# [Required action]
In the data below, find the line containing "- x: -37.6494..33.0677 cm" and the line containing "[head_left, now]", then reproduce them and every line between, exactly. Omit pictures.

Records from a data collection
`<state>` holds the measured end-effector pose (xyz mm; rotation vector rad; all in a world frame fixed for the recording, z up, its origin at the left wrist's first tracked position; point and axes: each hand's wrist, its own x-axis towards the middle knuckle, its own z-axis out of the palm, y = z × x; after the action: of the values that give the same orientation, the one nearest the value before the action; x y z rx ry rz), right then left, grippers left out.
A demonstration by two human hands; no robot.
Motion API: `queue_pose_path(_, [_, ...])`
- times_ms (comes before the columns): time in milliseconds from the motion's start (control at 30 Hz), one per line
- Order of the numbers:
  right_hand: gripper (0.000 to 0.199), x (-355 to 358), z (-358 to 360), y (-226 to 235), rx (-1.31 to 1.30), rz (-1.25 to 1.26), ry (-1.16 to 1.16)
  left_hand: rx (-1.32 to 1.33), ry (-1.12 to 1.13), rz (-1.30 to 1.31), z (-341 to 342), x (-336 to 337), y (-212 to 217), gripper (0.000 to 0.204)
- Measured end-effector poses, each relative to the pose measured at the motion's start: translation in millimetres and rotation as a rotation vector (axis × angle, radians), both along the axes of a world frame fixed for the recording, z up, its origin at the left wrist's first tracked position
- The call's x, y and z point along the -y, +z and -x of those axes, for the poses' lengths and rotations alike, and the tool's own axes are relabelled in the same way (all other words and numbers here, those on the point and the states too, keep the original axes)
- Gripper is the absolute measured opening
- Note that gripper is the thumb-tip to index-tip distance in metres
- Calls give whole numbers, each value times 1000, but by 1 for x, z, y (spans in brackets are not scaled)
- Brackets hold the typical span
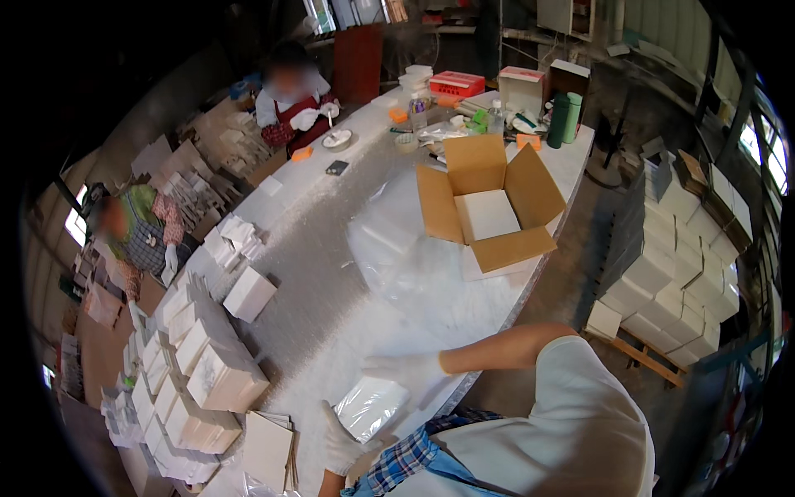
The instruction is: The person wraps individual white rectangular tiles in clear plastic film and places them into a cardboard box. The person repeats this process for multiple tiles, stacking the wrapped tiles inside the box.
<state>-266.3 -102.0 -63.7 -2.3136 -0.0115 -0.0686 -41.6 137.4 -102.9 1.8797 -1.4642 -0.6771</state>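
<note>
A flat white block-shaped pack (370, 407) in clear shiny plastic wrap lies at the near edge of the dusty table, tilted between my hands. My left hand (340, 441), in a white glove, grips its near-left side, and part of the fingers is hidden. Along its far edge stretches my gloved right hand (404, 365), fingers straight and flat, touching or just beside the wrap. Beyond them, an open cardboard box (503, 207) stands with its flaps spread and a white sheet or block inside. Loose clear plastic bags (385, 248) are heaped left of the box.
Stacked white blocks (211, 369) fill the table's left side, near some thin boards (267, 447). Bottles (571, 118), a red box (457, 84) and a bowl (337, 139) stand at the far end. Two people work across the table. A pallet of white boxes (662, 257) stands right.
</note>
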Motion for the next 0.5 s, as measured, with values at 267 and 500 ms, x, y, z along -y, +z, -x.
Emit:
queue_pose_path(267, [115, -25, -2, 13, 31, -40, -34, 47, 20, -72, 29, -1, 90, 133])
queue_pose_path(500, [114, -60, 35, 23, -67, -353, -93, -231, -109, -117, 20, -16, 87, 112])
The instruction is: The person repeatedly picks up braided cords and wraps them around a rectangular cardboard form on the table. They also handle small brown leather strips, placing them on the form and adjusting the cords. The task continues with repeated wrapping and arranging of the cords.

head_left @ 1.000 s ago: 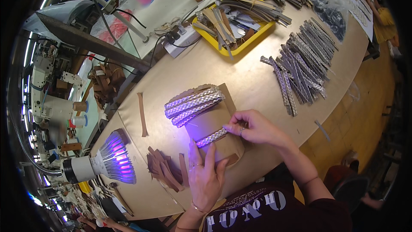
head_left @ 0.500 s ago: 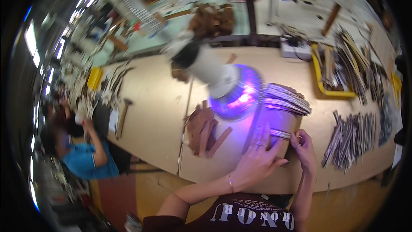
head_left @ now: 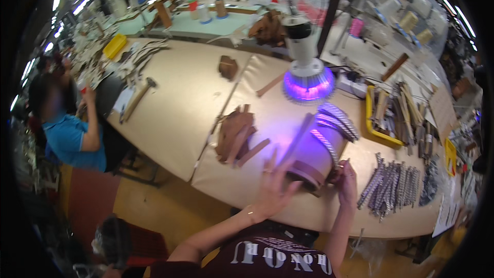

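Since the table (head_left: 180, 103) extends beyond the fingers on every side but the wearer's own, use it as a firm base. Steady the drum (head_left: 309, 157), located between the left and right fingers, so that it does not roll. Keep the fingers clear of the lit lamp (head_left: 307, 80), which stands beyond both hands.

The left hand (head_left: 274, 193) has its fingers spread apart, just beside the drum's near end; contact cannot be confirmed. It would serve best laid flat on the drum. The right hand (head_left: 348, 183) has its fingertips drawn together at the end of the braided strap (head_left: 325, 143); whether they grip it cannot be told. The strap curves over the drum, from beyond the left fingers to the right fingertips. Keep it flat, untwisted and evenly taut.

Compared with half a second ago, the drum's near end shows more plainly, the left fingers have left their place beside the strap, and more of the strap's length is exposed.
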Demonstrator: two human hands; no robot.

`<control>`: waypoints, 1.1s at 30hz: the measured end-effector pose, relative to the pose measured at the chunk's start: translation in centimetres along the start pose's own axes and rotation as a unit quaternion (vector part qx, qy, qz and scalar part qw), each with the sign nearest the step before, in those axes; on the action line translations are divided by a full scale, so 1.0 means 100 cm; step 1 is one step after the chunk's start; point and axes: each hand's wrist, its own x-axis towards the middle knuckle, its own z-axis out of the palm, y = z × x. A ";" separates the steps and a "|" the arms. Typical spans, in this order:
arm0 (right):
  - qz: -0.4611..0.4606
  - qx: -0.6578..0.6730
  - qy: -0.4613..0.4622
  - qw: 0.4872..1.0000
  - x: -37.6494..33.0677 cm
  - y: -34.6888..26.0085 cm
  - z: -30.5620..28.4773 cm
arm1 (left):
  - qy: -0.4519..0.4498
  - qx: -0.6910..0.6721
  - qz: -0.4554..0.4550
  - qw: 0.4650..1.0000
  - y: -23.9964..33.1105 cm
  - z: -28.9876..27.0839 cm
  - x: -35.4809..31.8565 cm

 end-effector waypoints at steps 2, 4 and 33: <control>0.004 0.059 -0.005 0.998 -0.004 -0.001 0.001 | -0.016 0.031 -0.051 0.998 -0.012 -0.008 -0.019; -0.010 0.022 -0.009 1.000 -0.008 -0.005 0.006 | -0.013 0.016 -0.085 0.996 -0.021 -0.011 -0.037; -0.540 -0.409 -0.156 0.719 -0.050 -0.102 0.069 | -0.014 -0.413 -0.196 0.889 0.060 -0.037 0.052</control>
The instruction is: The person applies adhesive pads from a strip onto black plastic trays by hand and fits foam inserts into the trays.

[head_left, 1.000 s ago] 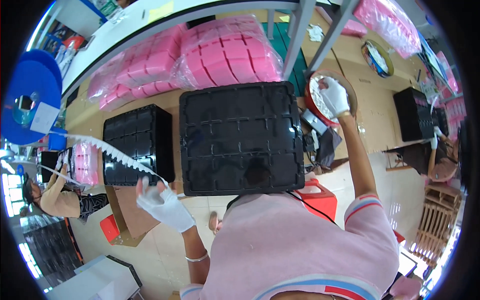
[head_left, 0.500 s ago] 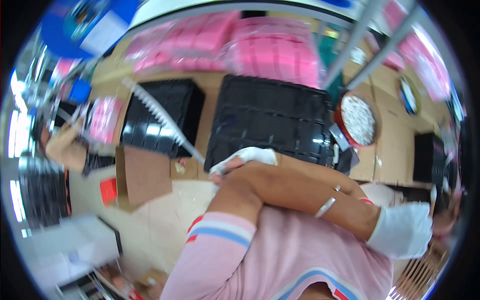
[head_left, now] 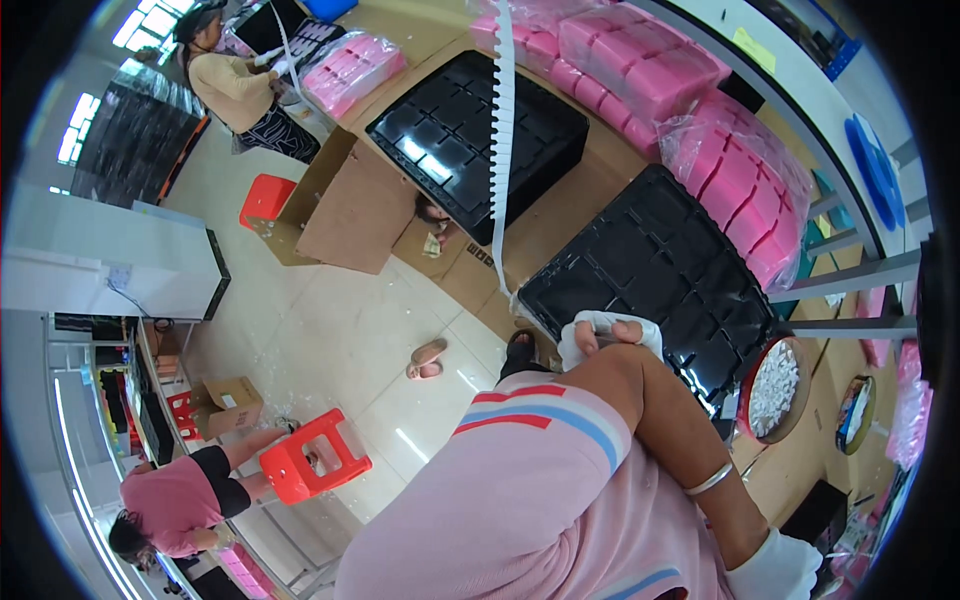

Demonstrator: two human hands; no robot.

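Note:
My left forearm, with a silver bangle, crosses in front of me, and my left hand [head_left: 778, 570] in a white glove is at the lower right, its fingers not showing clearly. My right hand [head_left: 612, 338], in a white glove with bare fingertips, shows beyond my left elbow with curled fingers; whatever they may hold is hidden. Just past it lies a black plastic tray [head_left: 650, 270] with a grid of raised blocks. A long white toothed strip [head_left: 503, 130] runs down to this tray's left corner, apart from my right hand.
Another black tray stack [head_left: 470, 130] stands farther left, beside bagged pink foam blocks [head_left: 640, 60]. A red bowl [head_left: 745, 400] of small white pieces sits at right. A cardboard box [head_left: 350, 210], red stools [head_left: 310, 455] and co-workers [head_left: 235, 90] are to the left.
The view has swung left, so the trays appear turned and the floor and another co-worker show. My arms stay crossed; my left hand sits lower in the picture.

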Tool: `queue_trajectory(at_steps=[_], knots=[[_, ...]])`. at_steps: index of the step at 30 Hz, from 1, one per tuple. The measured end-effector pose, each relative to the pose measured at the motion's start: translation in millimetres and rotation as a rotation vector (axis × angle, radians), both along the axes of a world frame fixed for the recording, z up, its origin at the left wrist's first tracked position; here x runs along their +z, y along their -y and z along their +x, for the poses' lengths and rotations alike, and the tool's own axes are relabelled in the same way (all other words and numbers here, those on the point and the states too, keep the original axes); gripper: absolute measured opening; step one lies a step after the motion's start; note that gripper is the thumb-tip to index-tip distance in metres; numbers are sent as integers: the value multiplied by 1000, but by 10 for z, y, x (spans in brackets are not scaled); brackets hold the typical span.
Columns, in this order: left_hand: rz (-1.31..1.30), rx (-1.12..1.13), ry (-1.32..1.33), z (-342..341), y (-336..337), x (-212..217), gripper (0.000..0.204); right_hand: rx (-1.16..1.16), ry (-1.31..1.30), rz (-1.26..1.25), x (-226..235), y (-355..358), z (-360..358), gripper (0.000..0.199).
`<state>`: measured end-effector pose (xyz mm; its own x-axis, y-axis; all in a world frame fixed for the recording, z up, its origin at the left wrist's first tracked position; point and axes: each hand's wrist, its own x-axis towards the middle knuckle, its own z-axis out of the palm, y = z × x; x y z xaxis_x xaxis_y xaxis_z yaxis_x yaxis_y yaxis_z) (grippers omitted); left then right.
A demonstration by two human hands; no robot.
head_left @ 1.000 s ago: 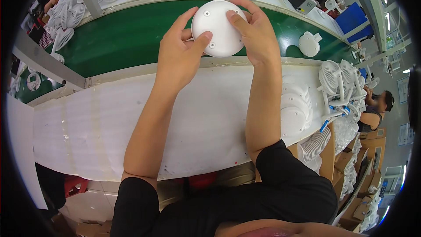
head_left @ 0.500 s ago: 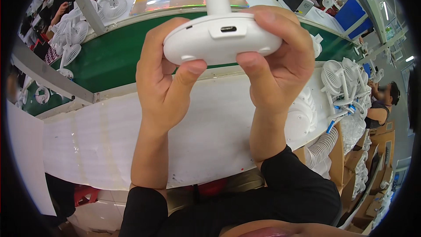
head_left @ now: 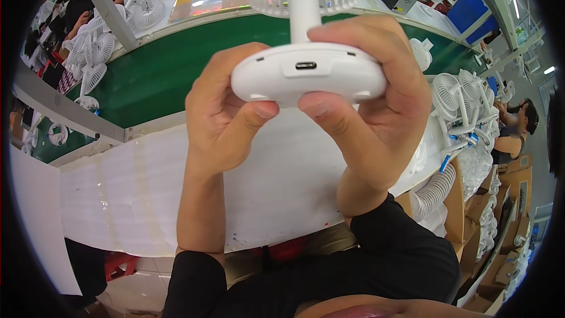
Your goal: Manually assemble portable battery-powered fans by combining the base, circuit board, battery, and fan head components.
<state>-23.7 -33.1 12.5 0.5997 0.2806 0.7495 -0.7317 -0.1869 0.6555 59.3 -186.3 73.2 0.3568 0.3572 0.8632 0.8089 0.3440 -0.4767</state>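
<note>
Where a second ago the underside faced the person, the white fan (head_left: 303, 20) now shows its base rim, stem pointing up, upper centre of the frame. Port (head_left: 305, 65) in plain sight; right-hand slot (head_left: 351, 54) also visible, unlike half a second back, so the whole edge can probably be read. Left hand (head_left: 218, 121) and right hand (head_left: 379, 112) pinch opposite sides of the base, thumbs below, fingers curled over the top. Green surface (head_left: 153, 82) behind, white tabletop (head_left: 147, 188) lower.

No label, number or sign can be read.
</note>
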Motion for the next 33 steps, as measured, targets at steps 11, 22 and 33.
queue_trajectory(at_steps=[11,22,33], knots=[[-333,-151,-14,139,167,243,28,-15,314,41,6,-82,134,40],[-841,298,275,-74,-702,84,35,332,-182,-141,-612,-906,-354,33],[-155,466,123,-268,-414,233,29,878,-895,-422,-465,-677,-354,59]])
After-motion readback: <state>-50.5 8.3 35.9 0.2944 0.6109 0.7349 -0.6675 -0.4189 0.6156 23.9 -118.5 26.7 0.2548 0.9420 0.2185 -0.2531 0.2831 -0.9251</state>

# [Answer space]
  - x: -37.6494..33.0677 cm
  - y: -34.6888..26.0085 cm
  - z: -30.5620..28.4773 cm
arm1 (left):
  - qy: -0.4519..0.4498
  - qx: -0.6910..0.6721
  - qz: -0.4554..0.4550
  - qw: 0.4650..1.0000
  - y: -23.9964..33.1105 cm
  - z: -28.9876..27.0839 cm
  - x: -35.4809..31.8565 cm

 end-effector waypoints at steps 2, 4 and 33: <control>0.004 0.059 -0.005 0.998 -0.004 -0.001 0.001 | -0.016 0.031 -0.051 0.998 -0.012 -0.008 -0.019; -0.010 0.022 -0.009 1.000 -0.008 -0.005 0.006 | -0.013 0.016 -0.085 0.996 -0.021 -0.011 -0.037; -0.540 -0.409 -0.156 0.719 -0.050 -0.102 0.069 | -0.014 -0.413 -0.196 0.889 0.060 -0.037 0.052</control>
The instruction is: The person applies adhesive pads from a strip onto black plastic trays by hand and fits foam inserts into the trays.

[head_left, 1.000 s ago] 
[head_left, 0.500 s ago] 
[head_left, now] 

For this exercise, nothing further remains to be done.